Mal faire, dire vrai: Le function de l’aveu en justice,
edited by Fabienne Brion and Bernard E. Harcourt, Louvain-la-Neuve, Presses Universitaires de Louvain, 2012; translated by Stephen W. Sawyer as Wrong-Doing, Truth-Telling: The Function of Avowal in Justice,
Chicago: University of Chicago Press, 2014.
Foucault promised various books on the relation between power, subjectivity and truth in his career. In the first volume of the History of Sexuality, published in 1976, he said that it would be followed by a series of five books, of which the first was under the title La chair et le corps (The Flesh and the Body), looking at the question of confession since the late Middle Ages. In that same book, he promised a separate study under the title of Pouvoir de la vérité (The Power of Truth). The latter may have been a more worked-through version of a suggestion he made in 1973, in a lecture in Brazil, that “one could write an entire history of torture, as situated between the procedure of the ordeal and inquiry”. As is well known, Foucault did not publish any of the books promised in 1976, but instead took his work in different directions. By 1981, writing the summary for his Collège de France course, Subjectivité et vérité (Subjectivity and Truth), he said he could dispense with a long discussion since it would be the foundation of a “forthcoming publication”. The closest we had to this, until the publication of these lectures in French earlier this year, was the second and third volumes of the History of Sexuality, which share much thematic and historical material with the course, although take a very different form in their presentation. These subsequent volumes, published in 1984, were intended to be parts two and three of a revised four-part plan, and the fourth volume, treating the early Church, under the title of Les aveux de la chair (The Confession of the Flesh) was listed as forthcoming. Foucault’s untimely death in June 1984 stopped his work on its final form, and the book has never been published.

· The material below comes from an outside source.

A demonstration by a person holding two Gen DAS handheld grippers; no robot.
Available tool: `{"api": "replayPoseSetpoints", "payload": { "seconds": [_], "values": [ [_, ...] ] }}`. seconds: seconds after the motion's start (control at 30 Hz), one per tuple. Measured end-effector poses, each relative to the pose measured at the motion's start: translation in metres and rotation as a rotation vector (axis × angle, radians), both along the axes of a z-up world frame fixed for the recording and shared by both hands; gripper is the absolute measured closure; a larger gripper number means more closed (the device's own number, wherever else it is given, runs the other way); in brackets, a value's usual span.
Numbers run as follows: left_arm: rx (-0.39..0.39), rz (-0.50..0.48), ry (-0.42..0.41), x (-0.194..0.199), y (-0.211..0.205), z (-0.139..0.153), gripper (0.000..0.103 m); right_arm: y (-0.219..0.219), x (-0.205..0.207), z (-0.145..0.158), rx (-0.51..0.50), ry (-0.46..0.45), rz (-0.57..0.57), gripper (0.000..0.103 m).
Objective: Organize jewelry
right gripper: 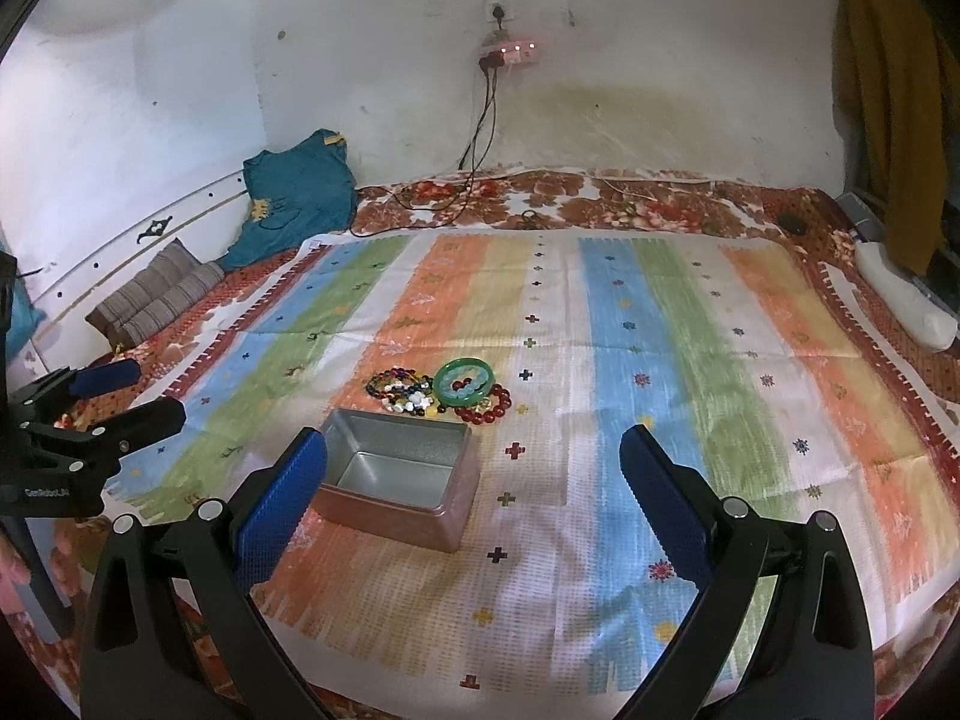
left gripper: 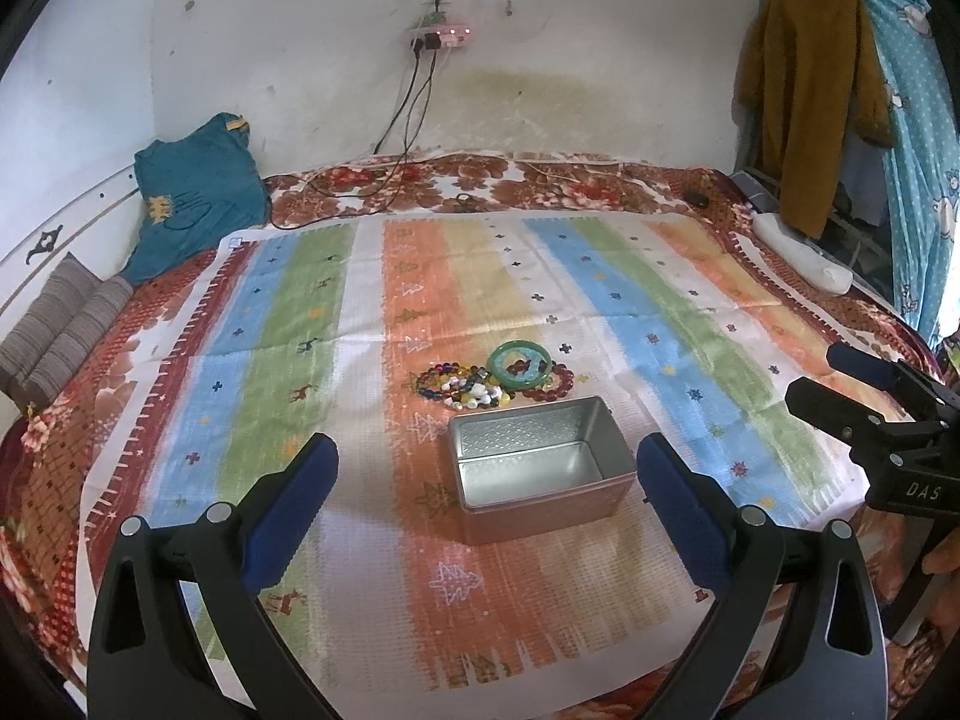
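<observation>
An open metal tin (left gripper: 540, 468) sits empty on a striped cloth (left gripper: 300, 324); it also shows in the right wrist view (right gripper: 399, 480). Just behind it lies a heap of jewelry: a green bangle (left gripper: 519, 365), a dark red bead bracelet (left gripper: 555, 385) and multicoloured beads (left gripper: 462, 387). The same bangle (right gripper: 464, 387), red bracelet (right gripper: 489, 408) and beads (right gripper: 402, 393) show in the right wrist view. My left gripper (left gripper: 486, 468) is open and empty, in front of the tin. My right gripper (right gripper: 474, 462) is open and empty, to the tin's right.
The cloth covers a floral bedspread (left gripper: 480, 177) against a white wall. A teal garment (left gripper: 192, 192) and striped cushions (left gripper: 60, 324) lie at the left. Cables (left gripper: 384, 180) trail from a wall socket. A white roll (left gripper: 804, 261) and hanging clothes (left gripper: 810, 96) are at the right.
</observation>
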State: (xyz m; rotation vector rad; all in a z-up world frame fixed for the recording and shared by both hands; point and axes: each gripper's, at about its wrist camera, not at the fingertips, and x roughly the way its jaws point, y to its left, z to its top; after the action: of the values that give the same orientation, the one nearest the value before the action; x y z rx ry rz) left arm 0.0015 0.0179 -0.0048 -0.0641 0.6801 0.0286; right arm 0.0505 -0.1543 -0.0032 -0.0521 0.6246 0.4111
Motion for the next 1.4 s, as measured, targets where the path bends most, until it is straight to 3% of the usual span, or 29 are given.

On the Government of the Living and Wrong-Doing, Truth-Telling, comprising his Collège de France lectures from 1980 and a Louvain lecture course of 1981 respectively, go a long way to filling in those gaps, though neither can be seen as a substitute for abandoned, reworked or uncompleted books. It is perhaps too little noted that what we have in these and other publications, expertly edited and translated though they are, are transcribed lecture courses, supplemented by material from manuscripts. The references are, for the most part, the work of the editors, rather than Foucault’s own, and they bear many marks of their verbal delivery. To see these as ‘books’, on an equal standing with Discipline and Punish or the History of Sexuality is to do Foucault a disservice. Had he lived to complete his projects, or to oversee the publication of his lectures, they would undoubtedly appear in a very different form. What we have are, instead, fascinating glimpses into his working practices, of how he could work through material with a large Parisian audience at almost the very time he was encountering it himself; or the re-presentation of previously-delivered material within a new framework, as he did at Louvain. This is a point also worth stressing: while most of On the Government of the Living comprises new material, most of Wrong-Doing, Truth-Telling can be linked back to previous lecture courses. On the Government of the Living is thus somewhat schematic, at times disconnected and provisional. Wrong-Doing, Truth-Telling – which, in part, uses some of the other course’s material – is more polished, cohesive, and perhaps something that could be seen as a genuine stage towards a book manuscript delivered in working form.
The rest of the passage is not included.